_TRY IT_
Give the data again exactly, without images.

_INPUT DATA_

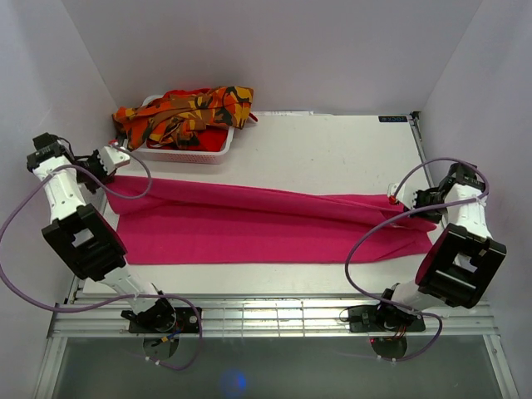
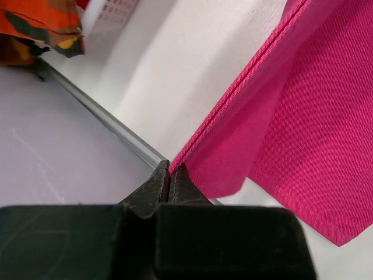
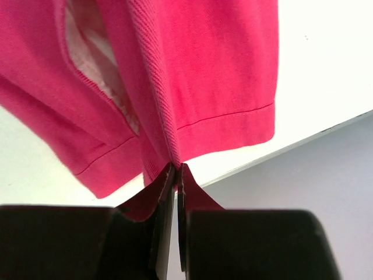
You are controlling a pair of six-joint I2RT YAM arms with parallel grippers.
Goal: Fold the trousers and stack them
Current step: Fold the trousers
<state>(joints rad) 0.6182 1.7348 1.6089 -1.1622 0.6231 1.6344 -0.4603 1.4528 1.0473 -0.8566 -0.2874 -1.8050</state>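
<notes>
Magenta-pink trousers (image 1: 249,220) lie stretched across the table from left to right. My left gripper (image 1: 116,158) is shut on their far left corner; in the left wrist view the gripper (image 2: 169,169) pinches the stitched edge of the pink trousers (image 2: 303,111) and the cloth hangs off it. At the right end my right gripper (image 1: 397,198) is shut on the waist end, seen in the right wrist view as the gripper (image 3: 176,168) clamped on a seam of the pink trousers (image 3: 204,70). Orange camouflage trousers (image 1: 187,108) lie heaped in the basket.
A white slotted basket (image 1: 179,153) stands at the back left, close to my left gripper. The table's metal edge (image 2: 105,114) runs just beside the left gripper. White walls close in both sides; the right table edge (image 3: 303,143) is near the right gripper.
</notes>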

_TASK SOLUTION_
You are controlling a pair of six-joint I2RT YAM arms with parallel grippers.
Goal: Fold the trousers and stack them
Current step: Fold the trousers
<state>(joints rad) 0.6182 1.7348 1.6089 -1.1622 0.6231 1.6344 -0.4603 1.4528 1.0473 -0.8566 -0.2874 -1.8050</state>
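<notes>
Magenta-pink trousers (image 1: 249,220) lie stretched across the table from left to right. My left gripper (image 1: 116,158) is shut on their far left corner; in the left wrist view the gripper (image 2: 169,169) pinches the stitched edge of the pink trousers (image 2: 303,111) and the cloth hangs off it. At the right end my right gripper (image 1: 397,198) is shut on the waist end, seen in the right wrist view as the gripper (image 3: 176,168) clamped on a seam of the pink trousers (image 3: 204,70). Orange camouflage trousers (image 1: 187,108) lie heaped in the basket.
A white slotted basket (image 1: 179,153) stands at the back left, close to my left gripper. The table's metal edge (image 2: 105,114) runs just beside the left gripper. White walls close in both sides; the right table edge (image 3: 303,143) is near the right gripper.
</notes>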

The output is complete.